When it comes to transmittable diseases, it isn’t just other people you have to worry about.

Certain conditions can pass from you to your pet, and vice versa.

Zoonoses, or diseases you can contract via contact with an infected animal, are relatively well known from rabies to toxoplasmosis.

However, there are also reverse zoonoses — diseases your pet can catch from you.

Educating yourself on the potential illnesses you’re at risk of spreading to your pet is incredibly important when it comes to preventing pet disease.

Let’s identify some of the reverse zoonoses every pet owner should know about.

How Can Illness Spread From A Human To A Pet?

Various kinds of illnesses can spread from you to your pet, with the majority being bacterial infections.

However, other types can also be spread from human to animal, including viral, parasitic, and fungal infections.

Reverse zoonotic diseases are quite rare, but they do occur with all types of animals from wildlife to household pets.

Diseases can spread to your pet via direct contact, fomites (an object such as clothing or furniture that acts as a carrier for infections), or oral or hand-to-mouth contact.

The method of transmission depends on what kind of illness is in question, so let’s discuss some specific reverse zoonotic diseases.

Illnesses Your Pet Can Catch From You

It’s an important aspect of preventative pet care to know which illnesses can and cannot be spread to your pet.

Below are some reverse zoonotic diseases you should be aware of.

1. Influenza

As you may recall from the 2009 H1N1 epidemic, this disease (also known as swine flu) is a subtype of the influenza A virus.

During this time, a case of note occurred in which multiple family members came down with an undiagnosed flu-like illness.

Days after their illness subsided, their pet cat experienced wheezing, dehydration, and other signs of a respiratory infection.

After various extensive tests, it was determined the cat was positive for influenza A.

Thankfully, the cat (and the cat’s human family) recovered with proper treatment and monitoring of symptoms — but this case is referred to as the first evidence of influenza spreading from human to animal.

Since 2009, various pets have been diagnosed with the H1N1 virus, including cats, dogs, and ferrets.

If you’re experiencing flu-like symptoms, it’s recommended you avoid close contact with your furry friend.

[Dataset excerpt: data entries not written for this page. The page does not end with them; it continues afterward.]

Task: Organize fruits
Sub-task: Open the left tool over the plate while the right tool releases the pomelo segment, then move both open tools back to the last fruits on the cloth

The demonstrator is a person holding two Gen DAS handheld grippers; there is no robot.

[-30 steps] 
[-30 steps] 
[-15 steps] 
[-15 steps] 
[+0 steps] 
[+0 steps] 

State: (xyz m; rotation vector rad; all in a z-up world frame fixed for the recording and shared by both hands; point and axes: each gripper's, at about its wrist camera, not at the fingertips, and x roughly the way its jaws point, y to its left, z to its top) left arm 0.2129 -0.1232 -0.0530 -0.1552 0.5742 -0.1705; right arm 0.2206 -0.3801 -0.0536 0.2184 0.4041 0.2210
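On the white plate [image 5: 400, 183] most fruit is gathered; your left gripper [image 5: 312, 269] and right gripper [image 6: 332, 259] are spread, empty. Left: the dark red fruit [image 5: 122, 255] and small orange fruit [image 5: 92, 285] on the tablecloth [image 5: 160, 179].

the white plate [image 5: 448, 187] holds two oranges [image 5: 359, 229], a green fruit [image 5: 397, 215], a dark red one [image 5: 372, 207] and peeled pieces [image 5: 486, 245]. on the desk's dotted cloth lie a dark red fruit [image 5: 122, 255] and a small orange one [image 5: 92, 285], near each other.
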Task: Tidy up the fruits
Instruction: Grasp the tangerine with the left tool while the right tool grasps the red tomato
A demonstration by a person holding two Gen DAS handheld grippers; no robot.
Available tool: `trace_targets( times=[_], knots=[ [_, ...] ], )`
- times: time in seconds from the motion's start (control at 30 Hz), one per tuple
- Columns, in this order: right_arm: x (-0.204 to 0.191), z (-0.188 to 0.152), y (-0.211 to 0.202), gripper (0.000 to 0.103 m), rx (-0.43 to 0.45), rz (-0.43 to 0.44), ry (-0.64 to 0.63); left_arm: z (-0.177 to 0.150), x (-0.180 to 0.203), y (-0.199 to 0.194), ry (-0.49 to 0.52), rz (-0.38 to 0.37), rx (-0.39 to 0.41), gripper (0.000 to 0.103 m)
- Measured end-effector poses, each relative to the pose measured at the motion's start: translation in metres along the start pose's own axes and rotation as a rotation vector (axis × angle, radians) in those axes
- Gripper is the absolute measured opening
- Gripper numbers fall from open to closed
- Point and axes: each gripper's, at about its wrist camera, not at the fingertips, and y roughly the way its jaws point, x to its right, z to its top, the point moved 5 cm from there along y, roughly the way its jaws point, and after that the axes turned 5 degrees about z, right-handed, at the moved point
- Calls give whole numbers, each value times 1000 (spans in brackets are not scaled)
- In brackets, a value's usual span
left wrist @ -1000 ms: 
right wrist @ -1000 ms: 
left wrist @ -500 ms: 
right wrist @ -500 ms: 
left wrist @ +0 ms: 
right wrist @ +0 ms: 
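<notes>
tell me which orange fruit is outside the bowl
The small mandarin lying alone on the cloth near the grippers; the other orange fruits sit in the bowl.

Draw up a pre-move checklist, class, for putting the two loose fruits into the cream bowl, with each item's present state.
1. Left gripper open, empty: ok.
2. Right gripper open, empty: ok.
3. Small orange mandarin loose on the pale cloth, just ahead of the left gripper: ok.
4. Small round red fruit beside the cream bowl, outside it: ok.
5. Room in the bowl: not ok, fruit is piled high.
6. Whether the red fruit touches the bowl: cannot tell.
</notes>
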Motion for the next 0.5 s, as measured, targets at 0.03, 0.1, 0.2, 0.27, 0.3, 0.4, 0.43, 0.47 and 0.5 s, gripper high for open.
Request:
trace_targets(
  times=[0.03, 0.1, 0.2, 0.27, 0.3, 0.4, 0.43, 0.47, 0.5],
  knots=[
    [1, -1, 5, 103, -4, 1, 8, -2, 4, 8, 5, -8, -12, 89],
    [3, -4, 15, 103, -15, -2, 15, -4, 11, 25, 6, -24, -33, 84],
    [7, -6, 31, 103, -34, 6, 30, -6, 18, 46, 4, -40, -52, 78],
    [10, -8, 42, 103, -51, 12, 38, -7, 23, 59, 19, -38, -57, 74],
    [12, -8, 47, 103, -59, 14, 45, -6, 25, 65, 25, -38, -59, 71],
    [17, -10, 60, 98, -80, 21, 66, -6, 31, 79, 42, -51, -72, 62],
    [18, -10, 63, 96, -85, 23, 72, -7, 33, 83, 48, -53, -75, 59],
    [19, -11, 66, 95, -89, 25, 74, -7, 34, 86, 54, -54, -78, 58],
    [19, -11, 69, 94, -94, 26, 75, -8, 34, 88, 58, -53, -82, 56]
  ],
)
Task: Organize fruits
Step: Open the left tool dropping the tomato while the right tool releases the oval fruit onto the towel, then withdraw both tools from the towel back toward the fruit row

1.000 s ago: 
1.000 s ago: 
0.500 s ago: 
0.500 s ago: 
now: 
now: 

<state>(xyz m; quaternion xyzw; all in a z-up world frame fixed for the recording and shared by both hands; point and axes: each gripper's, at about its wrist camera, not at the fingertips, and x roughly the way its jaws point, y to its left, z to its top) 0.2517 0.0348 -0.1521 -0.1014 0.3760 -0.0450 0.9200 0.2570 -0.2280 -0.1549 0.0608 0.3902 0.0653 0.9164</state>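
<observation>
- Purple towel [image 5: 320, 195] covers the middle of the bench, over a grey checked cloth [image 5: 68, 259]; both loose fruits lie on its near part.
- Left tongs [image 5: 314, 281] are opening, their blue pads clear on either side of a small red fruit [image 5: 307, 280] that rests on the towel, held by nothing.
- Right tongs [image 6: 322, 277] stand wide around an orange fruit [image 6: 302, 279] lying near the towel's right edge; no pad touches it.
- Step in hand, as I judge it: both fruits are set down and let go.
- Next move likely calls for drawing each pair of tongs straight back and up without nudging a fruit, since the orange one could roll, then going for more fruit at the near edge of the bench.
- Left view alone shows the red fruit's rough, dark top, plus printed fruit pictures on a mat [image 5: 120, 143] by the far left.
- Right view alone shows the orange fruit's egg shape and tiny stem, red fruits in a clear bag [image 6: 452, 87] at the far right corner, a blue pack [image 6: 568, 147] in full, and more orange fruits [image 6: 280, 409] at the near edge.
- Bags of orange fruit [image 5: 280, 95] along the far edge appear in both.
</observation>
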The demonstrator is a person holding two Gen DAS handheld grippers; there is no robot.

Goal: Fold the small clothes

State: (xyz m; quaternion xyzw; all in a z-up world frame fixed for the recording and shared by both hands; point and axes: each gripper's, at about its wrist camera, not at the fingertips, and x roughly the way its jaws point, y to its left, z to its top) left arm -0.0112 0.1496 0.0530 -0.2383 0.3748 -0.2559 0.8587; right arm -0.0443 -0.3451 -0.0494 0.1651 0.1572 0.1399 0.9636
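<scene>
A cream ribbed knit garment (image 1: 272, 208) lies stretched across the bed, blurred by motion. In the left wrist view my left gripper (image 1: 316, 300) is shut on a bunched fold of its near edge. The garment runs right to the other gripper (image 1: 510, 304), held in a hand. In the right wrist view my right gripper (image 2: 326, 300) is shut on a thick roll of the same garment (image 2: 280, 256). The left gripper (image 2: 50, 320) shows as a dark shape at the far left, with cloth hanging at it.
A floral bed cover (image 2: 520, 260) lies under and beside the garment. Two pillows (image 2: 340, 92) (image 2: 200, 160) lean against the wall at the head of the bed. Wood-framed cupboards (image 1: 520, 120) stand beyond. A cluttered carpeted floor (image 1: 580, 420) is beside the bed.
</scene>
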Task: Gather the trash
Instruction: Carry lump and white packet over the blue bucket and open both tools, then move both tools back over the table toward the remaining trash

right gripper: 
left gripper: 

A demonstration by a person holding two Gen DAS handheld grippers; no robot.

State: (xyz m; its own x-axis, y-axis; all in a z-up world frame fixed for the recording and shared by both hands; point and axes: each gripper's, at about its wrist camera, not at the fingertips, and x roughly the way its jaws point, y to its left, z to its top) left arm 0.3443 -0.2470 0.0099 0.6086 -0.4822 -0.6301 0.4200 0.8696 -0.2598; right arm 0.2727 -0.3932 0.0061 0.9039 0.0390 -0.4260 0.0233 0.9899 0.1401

Additionally, consider getting your annual influenza vaccination to avoid worrying about contracting the flu in the first place.

2. Salmonella

Most associate this bacterial infection with food poisoning and consuming raw poultry products, but salmonella is both zoonotic and reverse zoonotic.

This means you and your pet are at risk of contracting this disease from one another.

Symptoms of salmonella include:

Although cats and dogs are typically more resistant to salmonella than us humans, it’s still dangerous to expose your pet to any human gastro-intestinal bacteria.

If you or a (human) member of your family is experiencing a salmonella infection, make sure you engage in strict hygiene measures and avoid contact with your pet.

how your pet can get ill from your illness | Bickford Park Animal Hospital | Toronto Veterinary Clinic & Pet Care

3. Ringworm

Most dog and cat parents are probably familiar with ringworm, but many are not aware you can spread this skin infection to your pet.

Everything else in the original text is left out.